Answer: Use the Johansen trace or max-eigenvalue test to sequentially test $r = 0, 1, 2$. If $r = 1$, the cointegrating vector is the eigenvector of the largest canonical correlation, and the spread $s(t) = \boldsymbol{\beta}' \mathbf{p}(t)$ is stationary. Validate OOS with a rolling-window procedure: estimate $\hat{\boldsymbol{\beta}}$ on past data, apply it forward, and test the OOS spread for stationarity via ADF. Re-estimate each window and never use future data for any estimation step.

Intuition

Cointegration testing is one of the most important -- and most commonly botched -- procedures in quantitative trading. The Johansen test is the right tool when you have multiple potentially cointegrated series, because it handles multiple cointegrating relationships simultaneously and does not require you to specify which variable is "dependent." The sequential testing procedure (starting from $r = 0$ and working up) controls the overall error rate.

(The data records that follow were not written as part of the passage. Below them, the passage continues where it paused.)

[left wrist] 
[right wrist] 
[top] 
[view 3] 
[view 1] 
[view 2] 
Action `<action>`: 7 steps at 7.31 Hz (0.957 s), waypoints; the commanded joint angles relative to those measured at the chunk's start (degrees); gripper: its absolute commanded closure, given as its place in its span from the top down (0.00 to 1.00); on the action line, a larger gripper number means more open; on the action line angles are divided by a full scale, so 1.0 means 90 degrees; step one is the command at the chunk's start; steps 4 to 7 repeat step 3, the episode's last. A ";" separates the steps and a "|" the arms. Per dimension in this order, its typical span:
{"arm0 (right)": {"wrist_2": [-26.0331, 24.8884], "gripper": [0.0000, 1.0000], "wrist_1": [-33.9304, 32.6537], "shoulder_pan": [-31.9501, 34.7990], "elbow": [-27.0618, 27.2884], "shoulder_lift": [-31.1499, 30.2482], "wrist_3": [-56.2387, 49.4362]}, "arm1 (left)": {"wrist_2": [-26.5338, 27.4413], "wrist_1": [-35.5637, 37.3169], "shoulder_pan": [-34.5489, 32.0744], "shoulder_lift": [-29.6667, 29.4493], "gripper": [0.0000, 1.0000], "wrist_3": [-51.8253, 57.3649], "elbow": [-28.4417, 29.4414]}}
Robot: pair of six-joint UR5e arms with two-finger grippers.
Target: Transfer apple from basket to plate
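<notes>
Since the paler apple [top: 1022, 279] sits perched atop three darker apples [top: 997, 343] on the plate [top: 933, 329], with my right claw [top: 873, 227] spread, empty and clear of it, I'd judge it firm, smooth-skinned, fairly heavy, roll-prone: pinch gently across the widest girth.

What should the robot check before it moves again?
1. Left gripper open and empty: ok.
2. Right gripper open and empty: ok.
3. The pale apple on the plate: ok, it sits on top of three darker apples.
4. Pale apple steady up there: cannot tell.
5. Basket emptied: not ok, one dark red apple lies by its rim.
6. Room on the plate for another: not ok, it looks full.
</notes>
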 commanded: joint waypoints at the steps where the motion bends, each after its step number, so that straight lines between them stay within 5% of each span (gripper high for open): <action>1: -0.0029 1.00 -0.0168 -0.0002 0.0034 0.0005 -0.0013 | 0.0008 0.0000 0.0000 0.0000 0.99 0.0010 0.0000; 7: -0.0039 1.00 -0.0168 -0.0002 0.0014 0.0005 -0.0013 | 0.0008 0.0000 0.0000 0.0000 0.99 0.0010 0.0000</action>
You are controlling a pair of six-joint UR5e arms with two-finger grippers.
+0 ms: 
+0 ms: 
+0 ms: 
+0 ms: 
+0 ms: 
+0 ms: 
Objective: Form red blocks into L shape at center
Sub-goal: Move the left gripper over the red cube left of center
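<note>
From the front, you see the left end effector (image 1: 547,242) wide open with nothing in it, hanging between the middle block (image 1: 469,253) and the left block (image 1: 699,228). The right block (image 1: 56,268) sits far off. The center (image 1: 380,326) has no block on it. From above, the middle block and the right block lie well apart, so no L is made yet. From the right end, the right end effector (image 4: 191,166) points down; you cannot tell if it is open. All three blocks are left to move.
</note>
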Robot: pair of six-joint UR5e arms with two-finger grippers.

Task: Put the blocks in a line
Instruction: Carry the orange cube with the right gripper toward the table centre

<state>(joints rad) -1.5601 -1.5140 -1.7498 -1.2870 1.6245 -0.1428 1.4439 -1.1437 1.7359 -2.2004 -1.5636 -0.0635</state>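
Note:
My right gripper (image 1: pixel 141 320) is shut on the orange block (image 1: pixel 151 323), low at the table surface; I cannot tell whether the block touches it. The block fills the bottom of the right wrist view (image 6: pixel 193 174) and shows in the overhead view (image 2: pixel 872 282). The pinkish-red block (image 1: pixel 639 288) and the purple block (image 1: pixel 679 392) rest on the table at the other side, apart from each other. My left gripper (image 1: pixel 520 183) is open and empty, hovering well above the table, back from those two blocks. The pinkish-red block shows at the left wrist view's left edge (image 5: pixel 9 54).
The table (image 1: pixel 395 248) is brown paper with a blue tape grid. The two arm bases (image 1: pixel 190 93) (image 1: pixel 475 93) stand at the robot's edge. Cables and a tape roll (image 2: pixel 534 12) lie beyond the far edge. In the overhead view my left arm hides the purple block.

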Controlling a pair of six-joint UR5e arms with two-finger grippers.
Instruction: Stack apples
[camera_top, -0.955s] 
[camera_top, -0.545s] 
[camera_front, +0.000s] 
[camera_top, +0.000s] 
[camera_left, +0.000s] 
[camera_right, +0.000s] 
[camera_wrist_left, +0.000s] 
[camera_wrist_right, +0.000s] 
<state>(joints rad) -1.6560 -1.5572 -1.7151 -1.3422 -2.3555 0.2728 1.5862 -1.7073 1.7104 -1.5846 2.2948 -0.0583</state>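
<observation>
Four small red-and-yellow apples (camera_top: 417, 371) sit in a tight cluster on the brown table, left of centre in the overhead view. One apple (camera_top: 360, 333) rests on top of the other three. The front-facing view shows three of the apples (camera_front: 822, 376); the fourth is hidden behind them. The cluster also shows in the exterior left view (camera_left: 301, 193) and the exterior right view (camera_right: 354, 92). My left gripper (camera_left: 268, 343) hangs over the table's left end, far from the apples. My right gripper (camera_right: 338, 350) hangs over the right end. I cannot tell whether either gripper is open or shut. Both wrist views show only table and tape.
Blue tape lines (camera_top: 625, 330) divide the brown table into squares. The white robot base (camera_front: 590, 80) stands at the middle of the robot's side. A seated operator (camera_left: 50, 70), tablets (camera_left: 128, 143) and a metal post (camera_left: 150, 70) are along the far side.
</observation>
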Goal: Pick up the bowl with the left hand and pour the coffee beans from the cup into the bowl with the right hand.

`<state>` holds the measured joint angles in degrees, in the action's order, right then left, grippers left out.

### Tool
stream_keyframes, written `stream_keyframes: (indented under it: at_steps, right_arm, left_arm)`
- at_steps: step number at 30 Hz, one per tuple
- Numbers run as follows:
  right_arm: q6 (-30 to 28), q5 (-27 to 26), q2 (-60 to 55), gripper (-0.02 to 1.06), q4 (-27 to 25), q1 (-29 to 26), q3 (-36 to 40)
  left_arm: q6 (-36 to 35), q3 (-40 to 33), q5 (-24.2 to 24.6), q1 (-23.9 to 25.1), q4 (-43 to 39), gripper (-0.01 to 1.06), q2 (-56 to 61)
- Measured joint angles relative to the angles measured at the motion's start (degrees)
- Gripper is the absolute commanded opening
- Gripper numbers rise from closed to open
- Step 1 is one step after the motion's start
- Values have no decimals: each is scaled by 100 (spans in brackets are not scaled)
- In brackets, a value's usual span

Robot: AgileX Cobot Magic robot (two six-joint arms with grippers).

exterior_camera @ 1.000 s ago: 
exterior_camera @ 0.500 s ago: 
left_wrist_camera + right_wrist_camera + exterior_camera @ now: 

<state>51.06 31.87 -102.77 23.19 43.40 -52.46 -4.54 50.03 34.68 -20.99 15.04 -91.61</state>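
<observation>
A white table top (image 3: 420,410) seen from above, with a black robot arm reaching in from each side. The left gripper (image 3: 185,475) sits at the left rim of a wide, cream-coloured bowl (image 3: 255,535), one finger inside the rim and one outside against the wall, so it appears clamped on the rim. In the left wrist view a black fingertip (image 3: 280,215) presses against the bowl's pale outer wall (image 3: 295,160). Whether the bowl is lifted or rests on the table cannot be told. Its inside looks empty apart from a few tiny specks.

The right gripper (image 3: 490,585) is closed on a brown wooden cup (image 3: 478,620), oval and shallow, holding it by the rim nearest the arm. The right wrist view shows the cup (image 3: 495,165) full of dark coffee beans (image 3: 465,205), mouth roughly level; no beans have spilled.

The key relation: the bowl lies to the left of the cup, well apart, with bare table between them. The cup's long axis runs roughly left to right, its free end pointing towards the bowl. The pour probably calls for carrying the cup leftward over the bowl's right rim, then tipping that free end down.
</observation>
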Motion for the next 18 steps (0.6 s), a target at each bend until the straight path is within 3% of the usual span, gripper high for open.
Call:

The walk-forward validation in part (iii) is where most practitioners fail. It is easy to find cointegration in-sample, especially with three or more series -- you are fitting a linear combination to maximize stationarity, which can overfit noise. The true test is whether the same linear combination remains stationary on unseen data. Rolling the estimation window forward and tracking OOS performance gives you an honest assessment. If the spread breaks down frequently out of sample, the "cointegration" was likely spurious or the relationship is too unstable to trade.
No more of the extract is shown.